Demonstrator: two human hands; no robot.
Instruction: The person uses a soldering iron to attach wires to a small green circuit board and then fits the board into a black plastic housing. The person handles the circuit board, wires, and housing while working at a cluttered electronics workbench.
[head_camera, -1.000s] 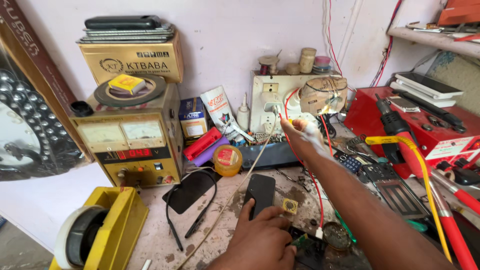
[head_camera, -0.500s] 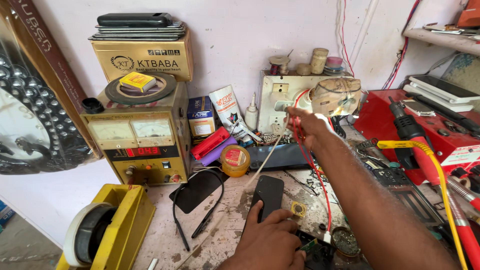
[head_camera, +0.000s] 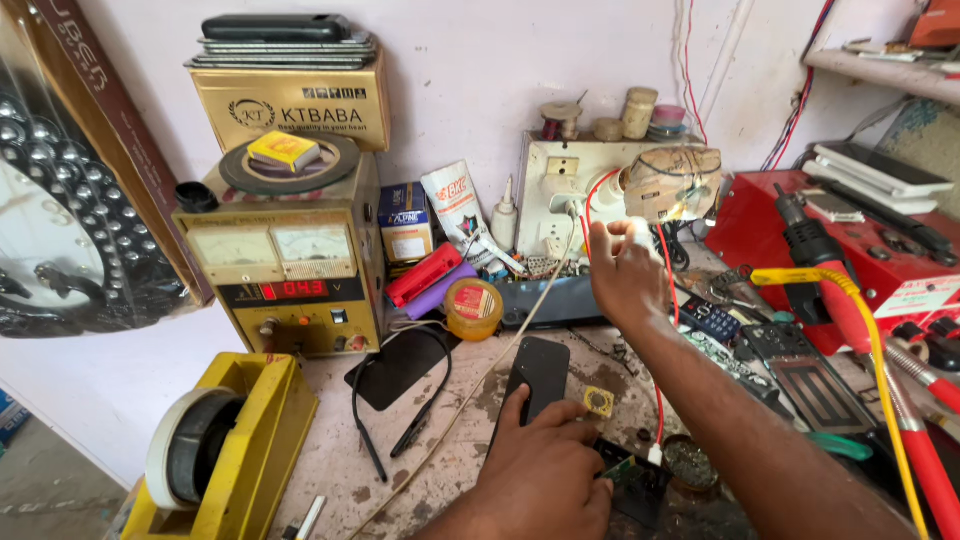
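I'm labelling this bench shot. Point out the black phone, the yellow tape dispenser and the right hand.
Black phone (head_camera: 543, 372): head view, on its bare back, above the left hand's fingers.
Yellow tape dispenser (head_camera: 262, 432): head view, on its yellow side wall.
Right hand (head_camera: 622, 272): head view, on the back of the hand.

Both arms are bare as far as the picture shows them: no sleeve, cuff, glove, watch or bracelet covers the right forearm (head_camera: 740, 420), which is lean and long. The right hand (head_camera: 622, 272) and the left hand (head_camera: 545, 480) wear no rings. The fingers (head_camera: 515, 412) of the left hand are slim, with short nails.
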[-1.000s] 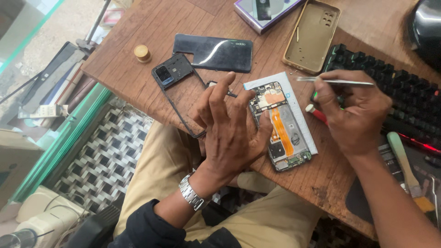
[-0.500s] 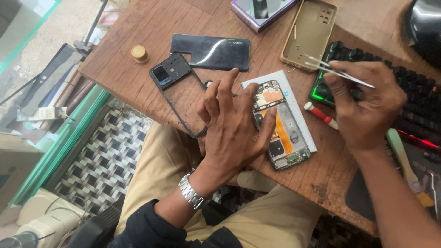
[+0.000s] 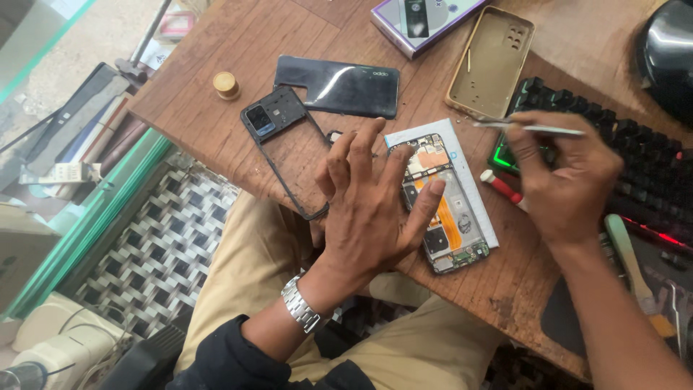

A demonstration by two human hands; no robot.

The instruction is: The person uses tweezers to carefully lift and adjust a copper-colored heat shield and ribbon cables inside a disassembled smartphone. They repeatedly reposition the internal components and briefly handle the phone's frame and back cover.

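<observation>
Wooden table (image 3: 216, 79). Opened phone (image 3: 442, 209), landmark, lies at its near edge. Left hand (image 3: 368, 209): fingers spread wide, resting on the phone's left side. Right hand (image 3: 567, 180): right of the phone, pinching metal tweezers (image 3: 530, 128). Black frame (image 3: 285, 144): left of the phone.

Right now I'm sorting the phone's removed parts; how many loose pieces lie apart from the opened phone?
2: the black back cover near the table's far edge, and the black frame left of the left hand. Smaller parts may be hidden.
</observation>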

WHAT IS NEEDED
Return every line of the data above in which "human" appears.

TASK ANSWER
Demonstrator: two human hands; no robot.
A demonstration by two human hands; no robot.

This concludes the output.